A Problem of Confidence and Direction
The direction on how to run the Dark Souls RPG is garbage. Straight up. Niceisms like "find what works for your group" are rampant throughout the core text. "Don't worry, as long as you're having fun!" What exactly is fun in this case? How is it accomplished? Telling GMs to experiment and see what works is a terrible thing to say, and the Dark Souls RPG says it all the time. If this was my first RPG I'd be incredibly lost and hate this thing.
And, because the text is so poorly edited, its detractors can rightfully claim that the game is unrunnable. What's clearly the barebones layout for a sandbox campaign can be safely ignored by the railroading "theatre kids", who claim that Dark Souls doesn't support a "story". Given that the bare amount of direction that is given very clearly indicates a sandbox for anyone who has played one, you can safely fill in the gaps. But if you haven't? Or if you want a "story"? This book isn't just useless, it doesn't indicate what to do well enough.
A Problem of Jank
Some of this game is just.... weird. The item abilities in the book clearly needed another pass, as some are absolutely unusable. This problem is mitigated by the way the game works, but that doesn't make it not a problem. You can compare these abilities and easily figure it out, but the sheer frustration of so many abilities being badly done can get almost unbearable at times.
The good news is that, if you know the video game, it's not too hard to fix these abilities. But if you don't? How on earth would you know what to do? And let's be honest, why should you have to, because if they had done their jobs this wouldn't be a problem in the first place!
A Problem of Editing
The first printing of this game is an absolute nightmare. An utter nightmare. The furor around the initial release of this game was absolutely justified. Steamforged fixed the typos and obvious screw-ups... after having their customers email them what to fix. And even then, the newer print run is still poorly edited. It was a scummy move.
In the End, Does it Matter?
And yes, I gave them my money. Willingly. The book, now, is usable. It could be better, but it is quite functional. It's not difficult for me to figure out where they went wrong. It doesn't take more than a few minutes of reading anything about an open table to fill in the gaps and realize what can be done with this game, right out of the box.
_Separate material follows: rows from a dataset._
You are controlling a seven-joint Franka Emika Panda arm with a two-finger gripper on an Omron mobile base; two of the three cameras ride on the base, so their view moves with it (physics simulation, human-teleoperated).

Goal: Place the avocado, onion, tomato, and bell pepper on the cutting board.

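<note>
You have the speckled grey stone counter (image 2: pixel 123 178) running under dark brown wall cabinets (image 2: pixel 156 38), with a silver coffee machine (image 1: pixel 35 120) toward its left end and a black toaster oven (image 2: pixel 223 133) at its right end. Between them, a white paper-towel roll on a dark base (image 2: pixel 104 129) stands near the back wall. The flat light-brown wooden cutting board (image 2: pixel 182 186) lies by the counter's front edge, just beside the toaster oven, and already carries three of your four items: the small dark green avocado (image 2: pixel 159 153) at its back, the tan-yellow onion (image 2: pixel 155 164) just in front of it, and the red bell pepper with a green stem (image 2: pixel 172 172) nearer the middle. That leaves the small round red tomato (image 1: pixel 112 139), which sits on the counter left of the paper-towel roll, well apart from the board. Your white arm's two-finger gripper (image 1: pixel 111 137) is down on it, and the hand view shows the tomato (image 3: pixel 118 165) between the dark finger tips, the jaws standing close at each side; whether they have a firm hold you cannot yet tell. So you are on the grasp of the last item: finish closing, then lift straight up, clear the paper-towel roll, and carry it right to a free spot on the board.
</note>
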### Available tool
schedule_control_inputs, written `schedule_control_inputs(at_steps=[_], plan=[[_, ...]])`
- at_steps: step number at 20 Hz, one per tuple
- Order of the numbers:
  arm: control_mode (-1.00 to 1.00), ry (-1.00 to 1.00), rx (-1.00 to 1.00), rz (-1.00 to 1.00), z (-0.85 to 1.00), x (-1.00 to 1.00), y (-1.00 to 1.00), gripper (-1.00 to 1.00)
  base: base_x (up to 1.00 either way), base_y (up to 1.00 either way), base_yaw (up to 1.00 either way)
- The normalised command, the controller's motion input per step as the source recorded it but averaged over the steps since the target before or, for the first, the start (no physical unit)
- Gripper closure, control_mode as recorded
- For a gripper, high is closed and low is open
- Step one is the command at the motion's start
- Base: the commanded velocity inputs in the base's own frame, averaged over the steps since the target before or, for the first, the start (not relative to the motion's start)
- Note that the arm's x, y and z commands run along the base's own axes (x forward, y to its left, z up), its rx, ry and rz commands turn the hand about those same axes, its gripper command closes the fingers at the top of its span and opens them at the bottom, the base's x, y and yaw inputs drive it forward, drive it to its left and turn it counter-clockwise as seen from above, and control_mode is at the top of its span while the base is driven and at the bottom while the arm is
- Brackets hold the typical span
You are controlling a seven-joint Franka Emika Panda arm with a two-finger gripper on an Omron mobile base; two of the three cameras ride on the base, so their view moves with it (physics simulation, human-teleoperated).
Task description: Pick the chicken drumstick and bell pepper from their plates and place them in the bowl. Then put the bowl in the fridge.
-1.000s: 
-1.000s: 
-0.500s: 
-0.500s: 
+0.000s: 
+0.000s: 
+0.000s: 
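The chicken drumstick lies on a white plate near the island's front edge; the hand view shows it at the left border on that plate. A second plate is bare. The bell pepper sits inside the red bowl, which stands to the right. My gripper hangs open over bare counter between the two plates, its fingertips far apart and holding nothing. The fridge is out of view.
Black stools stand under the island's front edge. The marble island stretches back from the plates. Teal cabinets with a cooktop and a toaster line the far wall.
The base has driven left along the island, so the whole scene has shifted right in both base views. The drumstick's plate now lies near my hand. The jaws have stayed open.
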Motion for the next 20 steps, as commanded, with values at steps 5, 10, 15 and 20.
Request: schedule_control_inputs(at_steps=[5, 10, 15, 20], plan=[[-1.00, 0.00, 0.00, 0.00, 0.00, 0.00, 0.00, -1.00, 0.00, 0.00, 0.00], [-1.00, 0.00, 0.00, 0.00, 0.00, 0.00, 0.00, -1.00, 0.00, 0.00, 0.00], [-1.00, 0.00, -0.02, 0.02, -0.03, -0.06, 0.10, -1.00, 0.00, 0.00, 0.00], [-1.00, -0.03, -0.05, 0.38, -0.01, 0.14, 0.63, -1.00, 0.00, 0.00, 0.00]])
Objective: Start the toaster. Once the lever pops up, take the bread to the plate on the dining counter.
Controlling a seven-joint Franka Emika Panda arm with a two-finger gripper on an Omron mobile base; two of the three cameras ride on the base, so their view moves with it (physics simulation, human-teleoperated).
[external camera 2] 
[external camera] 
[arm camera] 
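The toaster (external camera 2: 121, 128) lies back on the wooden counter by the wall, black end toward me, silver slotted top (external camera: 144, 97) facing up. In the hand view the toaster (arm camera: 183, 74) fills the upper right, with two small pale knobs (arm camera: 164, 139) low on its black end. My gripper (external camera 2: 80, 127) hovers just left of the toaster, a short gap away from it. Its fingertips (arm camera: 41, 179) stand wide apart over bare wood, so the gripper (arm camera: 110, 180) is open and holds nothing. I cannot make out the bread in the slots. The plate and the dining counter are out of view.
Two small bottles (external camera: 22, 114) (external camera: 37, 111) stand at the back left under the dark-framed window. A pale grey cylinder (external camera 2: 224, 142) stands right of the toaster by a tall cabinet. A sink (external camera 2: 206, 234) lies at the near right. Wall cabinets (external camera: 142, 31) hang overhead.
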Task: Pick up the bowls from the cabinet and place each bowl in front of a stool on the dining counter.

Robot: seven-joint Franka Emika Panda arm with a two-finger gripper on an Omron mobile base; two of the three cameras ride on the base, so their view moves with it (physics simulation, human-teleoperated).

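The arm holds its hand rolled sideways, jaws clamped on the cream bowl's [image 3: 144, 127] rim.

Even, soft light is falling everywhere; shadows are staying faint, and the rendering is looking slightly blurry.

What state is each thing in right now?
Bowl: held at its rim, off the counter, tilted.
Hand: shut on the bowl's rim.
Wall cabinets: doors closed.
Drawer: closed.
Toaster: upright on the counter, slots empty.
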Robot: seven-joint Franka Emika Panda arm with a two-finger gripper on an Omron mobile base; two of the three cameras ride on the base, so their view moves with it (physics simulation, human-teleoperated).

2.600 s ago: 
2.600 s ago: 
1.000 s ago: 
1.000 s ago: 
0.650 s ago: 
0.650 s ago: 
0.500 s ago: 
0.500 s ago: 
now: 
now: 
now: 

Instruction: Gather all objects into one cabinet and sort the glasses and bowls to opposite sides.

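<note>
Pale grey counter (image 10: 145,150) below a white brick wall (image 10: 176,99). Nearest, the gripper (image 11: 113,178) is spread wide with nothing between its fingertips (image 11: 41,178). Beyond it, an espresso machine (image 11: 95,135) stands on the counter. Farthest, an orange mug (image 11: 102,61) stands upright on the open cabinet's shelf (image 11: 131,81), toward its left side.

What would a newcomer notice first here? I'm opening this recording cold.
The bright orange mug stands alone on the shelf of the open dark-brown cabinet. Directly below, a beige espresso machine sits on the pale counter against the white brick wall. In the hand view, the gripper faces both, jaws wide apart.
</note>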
New ideas in tabletop are hard to come by. Dark Souls, as a concept, was new to video games. Translated faithfully, it should be new to TTRPGs. And the designers nailed that part. This plays exactly how it needs to, and recreates the jolly cooperation of the video games in a way adapted to tabletop. Heck, I'd argue there's an entirely new genre of TTRPGs here, or a subgenre at the very least. The idea is so good that it can overcome even the sloppiest of edits, the most predatory of practices.
This is a great idea. A great game. It deserves to be played. It deserves to revolutionize the space of TTRPGs.